Holidays can be an impetus to go fishing. What might seem like an innocuous “Happy X! Hope you are well” message can go south quickly. Do not torture yourself with this kind of roulette. Let’s examine all the potential outcomes of doing this (and we’ve all done it):

  • You don’t get a response and spend the rest of the day reflexively checking your phone for messages.
  • You get a generic, polite response back with no interest in actually engaging with you.
  • S/he tells you some information you aren’t emotionally prepared to handle.
  • They take the bait and you are opeening a big can of emotional worms when you’re feeling vulnerable (what could go wrong?).

Avoid this game at all costs.

Don’t drink/abandon your sobriety.

The holidays are a terrible time to abandon sobriety. They are an equally bad time to day-drink alone as a means of coping with the disappointment of how your holiday season has turned out.

If you’ve been sober while and are feeling particularly burdened and triggered by spending the holidays alone, you need to reach out to your support network. Do this ahead of time and know who you can call on the day of in case you feel like you might relapse.

Alcohol cannot do a thing for you on a day like this.

I know we think it can.

Being drunk when you are alone and emotionally vulnerable is a recipe for disaster. You are either going to make yourself sick, do something regrettable, or put yourself at risk for self-harm or other destructive behavior.

At the very least, you will end up you will end making a regrettable call, text, or social media post that you can’t easily take back.

Don’t wallow.

There is a difference between accepting and facing loneliness head-on and allowing yourself to wallow in it. The desire to succumb to the wave of emotions inside of you is completely human. It is also really bad for your mental health.

Give yourself space to feel your feelings and then actively try to give yourself healthy distractions to get through the worst of it.

Don’t feed the beast. I’ve had solo holidays where I sat around drinking, scrolling social media, analyzing old texts, playing sad music, and oscillating between feeling sorry for myself and berating myself with words I wouldn’t spend on my worst enemy.

And for what?

It only ever made things worse.

Don’t lose perspective.

Cliché as it sounds, it’s always humbling to remember that there are people who are suffering mightily in this world. It doesn’t mean your pain is invalid, but it is a reminder that even in our darkest moments, we can reach for gratitude.
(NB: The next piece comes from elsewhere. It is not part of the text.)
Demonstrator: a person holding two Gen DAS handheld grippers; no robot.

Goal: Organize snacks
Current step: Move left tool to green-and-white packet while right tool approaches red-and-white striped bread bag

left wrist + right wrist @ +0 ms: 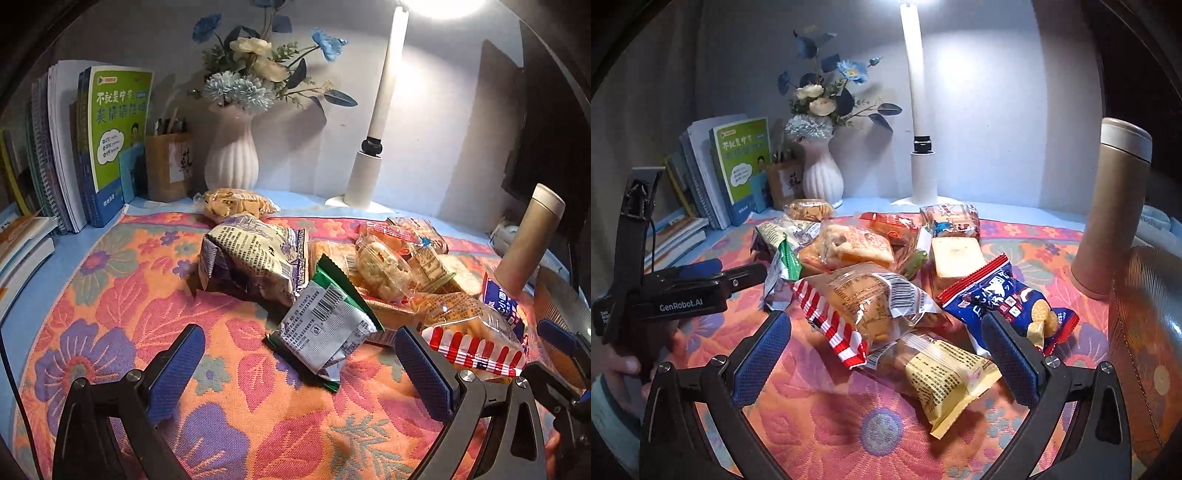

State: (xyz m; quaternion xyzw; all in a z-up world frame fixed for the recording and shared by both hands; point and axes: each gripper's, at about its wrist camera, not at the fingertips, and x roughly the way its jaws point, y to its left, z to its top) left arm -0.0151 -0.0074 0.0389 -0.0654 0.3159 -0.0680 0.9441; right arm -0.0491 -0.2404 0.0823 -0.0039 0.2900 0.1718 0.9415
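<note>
Several snack packets lie in a loose pile on a floral cloth. In the left wrist view my left gripper is open, with a green and silver packet between its fingers; a purple and cream bag lies behind it. In the right wrist view my right gripper is open over a red-striped clear bag and a yellow packet. A blue biscuit bag lies by its right finger. The left gripper shows at the left.
Books, a pen holder, a white vase of flowers and a lamp post stand along the back wall. A tan thermos stands at the right. A round woven basket sits at the right edge.
</note>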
If there’s a roof over your head and food in your home, it’s okay to stop and be thankful. To say, “I’m alone right now and hate everything about that, but I’m safe, I’m warm, and I have enough to eat.”

Maybe you have a loving support system that you are physically separated from. Or perhaps you’ve recently started a job you enjoy. If you catch yourself struggling with sadness or self-doubt, it might be helpful to reflect on what’s good in your life.
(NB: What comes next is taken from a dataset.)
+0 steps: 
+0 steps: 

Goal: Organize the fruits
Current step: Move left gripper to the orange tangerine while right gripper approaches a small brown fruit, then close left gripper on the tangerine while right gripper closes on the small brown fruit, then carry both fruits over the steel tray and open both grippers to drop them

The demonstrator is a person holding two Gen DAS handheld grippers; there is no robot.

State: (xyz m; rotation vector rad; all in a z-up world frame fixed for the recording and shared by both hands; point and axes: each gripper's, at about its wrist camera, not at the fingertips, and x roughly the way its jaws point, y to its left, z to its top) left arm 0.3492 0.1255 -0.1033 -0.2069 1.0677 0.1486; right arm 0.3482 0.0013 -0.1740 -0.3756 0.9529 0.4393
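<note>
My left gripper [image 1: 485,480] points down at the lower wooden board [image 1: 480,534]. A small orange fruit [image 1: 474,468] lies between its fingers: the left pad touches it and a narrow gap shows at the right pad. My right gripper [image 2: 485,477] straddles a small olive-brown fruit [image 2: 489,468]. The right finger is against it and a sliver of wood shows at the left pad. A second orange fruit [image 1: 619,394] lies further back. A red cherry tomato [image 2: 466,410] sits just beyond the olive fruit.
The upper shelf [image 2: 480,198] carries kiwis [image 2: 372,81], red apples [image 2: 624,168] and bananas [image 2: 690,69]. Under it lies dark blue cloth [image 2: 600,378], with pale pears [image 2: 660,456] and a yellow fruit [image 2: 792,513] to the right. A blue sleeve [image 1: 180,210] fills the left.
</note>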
If you’re not in the headspace to do that, that’s okay. Find healthy distractions to pull you through until you can.

Final Thoughts

Spending the holidays by yourself is rarely ideal. We’re wired for connection and the holidays are supposed to be the time we nurture those connections. In the absence of that, we can feel lost, isolated, and alone. With the right game plan and support systems in place, you can manage the holidays solo without feeling left out. Remember, even if it’s a rough day, it will end and you can pick up where you left off.